What Did I Do to Deserve This? -- Page 2
But what is remarkable about the book, and so far ahead of its time, is that the book of Job insists that when bad things happen, the person didn’t do anything to deserve it. This is such an important point. We live in our culture by what a friend of mine calls the myth of safety: We act as though if we never make a mistake, then we will be perfectly safe. All you have to do is hang around a school and see how frantically they keep changing the rules to keep the children safe and you will understand how the myth of safety works. A lot of energy is wasted trying to prevent bad things that, history shows, ultimately can never be totally prevented.
In a week when bad weather news has dominated the news, with two earthquakes, two typhoons and a tsunami taking thousands of lives, the news teaches us that even if we do everything perfectly, nature still may not cooperate. Even in human-dominated news, such as the arrest of the former bishop of Antigonish, the victims of crimes did nothing to deserve what happened to them. To blame the victims for what happened to them is to victimize them again. To engage in the kind of navel-gazing that has been going on in the media this past week – we should have seen it coming and prevented it – is to drive ourselves mad trying to prevent what we don’t have the power to prevent.

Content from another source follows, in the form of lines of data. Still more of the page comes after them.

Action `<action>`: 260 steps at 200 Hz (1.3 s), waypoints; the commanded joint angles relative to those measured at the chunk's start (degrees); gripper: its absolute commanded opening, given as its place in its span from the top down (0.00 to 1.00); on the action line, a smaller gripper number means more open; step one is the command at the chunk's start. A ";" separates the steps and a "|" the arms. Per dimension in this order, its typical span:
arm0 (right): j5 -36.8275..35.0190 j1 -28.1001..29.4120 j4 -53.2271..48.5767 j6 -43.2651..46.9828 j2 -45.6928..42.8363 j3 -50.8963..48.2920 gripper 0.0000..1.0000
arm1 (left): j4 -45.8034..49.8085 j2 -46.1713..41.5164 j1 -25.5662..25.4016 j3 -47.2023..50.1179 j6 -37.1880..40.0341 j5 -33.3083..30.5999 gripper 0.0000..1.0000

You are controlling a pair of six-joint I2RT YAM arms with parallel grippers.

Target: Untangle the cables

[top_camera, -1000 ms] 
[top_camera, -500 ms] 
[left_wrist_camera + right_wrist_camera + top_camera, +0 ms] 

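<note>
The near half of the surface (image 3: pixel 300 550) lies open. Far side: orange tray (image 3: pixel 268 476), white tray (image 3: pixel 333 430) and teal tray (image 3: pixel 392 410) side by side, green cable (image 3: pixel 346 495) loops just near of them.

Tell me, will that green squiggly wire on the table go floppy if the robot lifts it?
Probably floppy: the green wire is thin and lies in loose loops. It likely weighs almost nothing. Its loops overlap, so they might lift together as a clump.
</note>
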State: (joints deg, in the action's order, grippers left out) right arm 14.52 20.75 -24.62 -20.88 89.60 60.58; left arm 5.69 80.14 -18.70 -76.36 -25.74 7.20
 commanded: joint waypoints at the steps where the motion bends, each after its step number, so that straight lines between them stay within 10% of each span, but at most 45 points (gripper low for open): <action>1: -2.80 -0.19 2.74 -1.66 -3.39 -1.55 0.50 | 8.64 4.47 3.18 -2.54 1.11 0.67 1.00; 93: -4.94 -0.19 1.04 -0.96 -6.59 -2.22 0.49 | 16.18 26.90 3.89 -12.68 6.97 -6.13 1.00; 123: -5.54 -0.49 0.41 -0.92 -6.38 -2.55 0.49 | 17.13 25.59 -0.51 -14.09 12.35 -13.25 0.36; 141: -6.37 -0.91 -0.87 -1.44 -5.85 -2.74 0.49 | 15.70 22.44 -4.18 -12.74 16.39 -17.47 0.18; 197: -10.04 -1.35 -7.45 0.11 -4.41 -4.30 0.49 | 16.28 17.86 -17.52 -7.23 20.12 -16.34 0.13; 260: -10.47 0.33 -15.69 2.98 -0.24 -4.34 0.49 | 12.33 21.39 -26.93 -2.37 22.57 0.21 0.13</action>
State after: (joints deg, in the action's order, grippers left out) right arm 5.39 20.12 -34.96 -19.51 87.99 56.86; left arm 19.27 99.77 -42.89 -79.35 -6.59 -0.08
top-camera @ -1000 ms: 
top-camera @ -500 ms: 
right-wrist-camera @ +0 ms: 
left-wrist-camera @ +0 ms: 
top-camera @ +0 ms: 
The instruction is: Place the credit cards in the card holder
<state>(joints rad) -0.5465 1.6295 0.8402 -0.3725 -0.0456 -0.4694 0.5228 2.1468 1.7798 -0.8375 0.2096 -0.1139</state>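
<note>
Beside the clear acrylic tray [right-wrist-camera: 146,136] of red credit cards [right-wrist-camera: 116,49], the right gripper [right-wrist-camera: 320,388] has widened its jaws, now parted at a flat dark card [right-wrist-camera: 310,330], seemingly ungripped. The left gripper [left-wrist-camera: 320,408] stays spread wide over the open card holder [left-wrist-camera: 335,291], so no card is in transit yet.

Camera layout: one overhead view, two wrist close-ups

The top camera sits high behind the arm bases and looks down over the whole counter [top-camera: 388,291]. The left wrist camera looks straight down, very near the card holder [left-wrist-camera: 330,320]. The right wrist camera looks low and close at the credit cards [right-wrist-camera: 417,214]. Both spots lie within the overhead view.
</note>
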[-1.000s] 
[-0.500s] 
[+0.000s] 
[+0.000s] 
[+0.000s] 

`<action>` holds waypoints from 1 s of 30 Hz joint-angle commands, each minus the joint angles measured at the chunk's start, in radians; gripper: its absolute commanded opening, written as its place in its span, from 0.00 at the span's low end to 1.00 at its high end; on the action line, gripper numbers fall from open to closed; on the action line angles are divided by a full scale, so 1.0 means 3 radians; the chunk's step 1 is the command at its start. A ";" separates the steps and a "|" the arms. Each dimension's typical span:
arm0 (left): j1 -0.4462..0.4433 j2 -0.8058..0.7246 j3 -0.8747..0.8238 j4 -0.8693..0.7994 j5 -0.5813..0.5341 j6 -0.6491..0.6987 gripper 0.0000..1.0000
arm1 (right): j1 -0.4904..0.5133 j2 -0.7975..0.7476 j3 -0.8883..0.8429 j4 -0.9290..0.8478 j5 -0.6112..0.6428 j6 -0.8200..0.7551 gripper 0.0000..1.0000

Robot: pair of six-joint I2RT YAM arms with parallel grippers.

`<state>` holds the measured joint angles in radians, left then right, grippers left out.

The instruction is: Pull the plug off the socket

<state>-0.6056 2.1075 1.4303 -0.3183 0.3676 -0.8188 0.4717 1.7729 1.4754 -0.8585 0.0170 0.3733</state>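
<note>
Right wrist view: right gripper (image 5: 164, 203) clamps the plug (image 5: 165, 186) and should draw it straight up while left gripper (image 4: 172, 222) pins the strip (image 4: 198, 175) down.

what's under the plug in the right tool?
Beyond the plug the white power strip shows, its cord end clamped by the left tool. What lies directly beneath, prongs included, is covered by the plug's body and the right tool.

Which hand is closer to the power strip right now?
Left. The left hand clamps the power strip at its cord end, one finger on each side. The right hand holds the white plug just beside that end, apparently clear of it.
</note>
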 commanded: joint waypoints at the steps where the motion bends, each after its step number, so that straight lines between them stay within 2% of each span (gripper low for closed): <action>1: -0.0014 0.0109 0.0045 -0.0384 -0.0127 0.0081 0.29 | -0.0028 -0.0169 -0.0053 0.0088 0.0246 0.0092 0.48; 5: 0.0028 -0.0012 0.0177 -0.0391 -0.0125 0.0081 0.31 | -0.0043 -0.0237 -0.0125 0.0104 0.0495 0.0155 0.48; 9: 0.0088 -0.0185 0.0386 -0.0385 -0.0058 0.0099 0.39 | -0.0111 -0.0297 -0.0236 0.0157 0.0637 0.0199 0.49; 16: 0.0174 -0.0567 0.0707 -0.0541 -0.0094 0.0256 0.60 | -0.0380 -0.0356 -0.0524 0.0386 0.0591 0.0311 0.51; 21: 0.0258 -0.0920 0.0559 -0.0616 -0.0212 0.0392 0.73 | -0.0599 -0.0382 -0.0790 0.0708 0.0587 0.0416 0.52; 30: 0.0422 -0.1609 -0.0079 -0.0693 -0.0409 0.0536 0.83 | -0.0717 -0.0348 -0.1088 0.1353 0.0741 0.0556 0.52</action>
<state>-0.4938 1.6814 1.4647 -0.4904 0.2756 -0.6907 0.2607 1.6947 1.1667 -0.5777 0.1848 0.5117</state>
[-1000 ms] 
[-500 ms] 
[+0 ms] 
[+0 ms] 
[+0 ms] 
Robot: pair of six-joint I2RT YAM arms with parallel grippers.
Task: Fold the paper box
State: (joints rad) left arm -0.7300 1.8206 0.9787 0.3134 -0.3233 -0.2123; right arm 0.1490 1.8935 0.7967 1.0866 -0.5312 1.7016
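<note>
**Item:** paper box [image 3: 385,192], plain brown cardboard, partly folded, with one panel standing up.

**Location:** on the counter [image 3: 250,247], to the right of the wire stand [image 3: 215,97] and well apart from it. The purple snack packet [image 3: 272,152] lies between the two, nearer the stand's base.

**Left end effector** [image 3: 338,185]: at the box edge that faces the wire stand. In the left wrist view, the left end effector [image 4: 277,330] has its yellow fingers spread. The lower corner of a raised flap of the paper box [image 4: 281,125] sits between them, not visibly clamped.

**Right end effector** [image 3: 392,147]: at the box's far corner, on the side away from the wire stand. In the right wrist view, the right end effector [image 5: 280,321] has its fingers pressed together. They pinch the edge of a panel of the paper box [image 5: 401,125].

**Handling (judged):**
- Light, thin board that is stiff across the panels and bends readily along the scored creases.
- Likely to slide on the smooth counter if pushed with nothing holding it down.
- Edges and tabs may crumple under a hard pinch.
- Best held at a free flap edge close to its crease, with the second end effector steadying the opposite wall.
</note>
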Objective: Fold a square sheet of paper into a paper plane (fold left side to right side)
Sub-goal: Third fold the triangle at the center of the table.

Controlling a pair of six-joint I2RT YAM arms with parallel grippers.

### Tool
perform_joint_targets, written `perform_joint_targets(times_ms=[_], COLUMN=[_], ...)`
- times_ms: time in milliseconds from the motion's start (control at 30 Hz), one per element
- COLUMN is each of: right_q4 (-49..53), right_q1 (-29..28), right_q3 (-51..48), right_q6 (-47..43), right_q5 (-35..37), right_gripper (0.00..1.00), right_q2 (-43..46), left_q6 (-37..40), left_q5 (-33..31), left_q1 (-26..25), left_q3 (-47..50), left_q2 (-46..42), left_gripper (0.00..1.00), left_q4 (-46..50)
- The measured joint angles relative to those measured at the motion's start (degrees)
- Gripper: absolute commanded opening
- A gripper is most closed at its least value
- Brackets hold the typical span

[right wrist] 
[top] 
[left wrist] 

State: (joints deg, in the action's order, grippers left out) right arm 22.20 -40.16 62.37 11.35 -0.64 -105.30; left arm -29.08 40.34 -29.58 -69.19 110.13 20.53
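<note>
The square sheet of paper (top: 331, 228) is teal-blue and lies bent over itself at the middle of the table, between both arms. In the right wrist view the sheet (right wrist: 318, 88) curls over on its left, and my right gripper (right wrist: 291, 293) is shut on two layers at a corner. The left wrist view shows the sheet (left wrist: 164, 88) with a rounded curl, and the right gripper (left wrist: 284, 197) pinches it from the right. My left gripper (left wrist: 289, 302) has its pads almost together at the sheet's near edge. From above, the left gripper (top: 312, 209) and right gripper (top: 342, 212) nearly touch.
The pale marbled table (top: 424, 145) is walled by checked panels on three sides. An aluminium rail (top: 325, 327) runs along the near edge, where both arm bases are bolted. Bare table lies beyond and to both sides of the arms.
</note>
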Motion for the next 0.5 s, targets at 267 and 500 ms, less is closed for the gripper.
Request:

Job isn’t a comforting book if you are looking for easy answers to the question of suffering, but at the very least it does release us from the bondage of blame for bad things. It also releases us from the frantic perfectionism that tells us that if only we work harder and do better, nothing bad will happen to us. God always calls us into freedom, and teaches us in this book that since we can’t make life totally safe, so we can let go of the attempt. Most of the time life will go well, and when things go badly, in faith we will find the support we need to get by, so let us also have the faith to enjoy life when things are going well.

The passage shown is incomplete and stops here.